The Expressway saga fits a broader pattern of land compensation scandals that have haunted major infrastructure projects in Kenya. From the Standard Gauge Railway to bypass roads, inflated valuations and dubious ownership claims have siphoned billions of shillings from the public purse.
In each case, politically connected individuals emerge as beneficiaries while ordinary landowners struggle through opaque bureaucracies to receive modest payments.
For Kenya Railways pensioners, the contrast is especially stark. Even as their retirement scheme received Sh7.9 billion in Expressway compensation, many continue to wait for basic pension dues.
“It is a cruel irony,” says one former worker, “that money was flowing in billions, but the people who served the corporation for decades cannot even buy food.”
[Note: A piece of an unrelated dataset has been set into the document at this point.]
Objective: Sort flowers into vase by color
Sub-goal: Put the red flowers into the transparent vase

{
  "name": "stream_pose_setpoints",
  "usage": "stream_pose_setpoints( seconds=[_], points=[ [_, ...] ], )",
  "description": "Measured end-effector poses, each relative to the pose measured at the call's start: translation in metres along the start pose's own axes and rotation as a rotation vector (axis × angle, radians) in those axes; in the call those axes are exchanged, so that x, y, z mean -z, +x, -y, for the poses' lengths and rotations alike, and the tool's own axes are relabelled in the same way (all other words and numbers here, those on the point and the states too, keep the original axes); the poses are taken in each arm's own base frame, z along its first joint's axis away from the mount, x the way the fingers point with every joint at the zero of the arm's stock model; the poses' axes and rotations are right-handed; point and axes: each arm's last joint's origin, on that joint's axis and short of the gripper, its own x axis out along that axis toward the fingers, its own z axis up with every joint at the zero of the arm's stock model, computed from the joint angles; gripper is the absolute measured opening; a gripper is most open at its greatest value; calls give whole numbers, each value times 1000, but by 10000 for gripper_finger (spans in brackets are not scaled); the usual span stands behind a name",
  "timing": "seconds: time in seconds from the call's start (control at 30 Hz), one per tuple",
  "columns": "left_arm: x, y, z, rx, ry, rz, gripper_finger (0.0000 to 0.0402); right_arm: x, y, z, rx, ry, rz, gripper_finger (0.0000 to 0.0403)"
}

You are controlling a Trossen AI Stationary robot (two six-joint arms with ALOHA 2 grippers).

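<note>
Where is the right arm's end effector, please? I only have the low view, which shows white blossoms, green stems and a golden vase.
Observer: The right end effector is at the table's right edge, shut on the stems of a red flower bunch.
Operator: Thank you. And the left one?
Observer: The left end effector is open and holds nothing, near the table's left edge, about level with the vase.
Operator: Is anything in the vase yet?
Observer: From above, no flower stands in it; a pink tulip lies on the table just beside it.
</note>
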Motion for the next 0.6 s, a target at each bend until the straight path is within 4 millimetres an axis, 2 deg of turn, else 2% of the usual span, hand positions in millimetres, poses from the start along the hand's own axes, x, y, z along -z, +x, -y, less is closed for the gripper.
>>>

The revelations surrounding the Sh24 billion Expressway compensation scheme expose not just individual acts of corruption but systemic failures in Kenya’s land acquisition process. Institutions meant to safeguard public resources; NLC, KENHA, EACC and the land registry either looked the other way or actively facilitated payouts despite glaring irregularities.
At the centre of it all stands the Sh1.9 billion paid to Roseline Njeri Macharia, a businesswoman celebrated for her pioneering role in the second-hand clothes trade, but now embroiled in a scandal that raises fundamental questions about how Kenya manages public compensation.
For Mr Ondiba, the fight is deeply personal, a battle to reclaim land he insists is his by right, and to prevent billions from vanishing into the pockets of the powerful. For Kenyans, it is a sobering reminder of how easily mega projects can become vehicles for plunder when institutions fail in their oversight role.
Until the courts pronounce themselves definitively on ownership, and until accountability mechanisms are enforced, the Expressway Road Project will remain not just a highway of modernisation, but also a symbol of how billions meant for public good can be hijacked for private gain.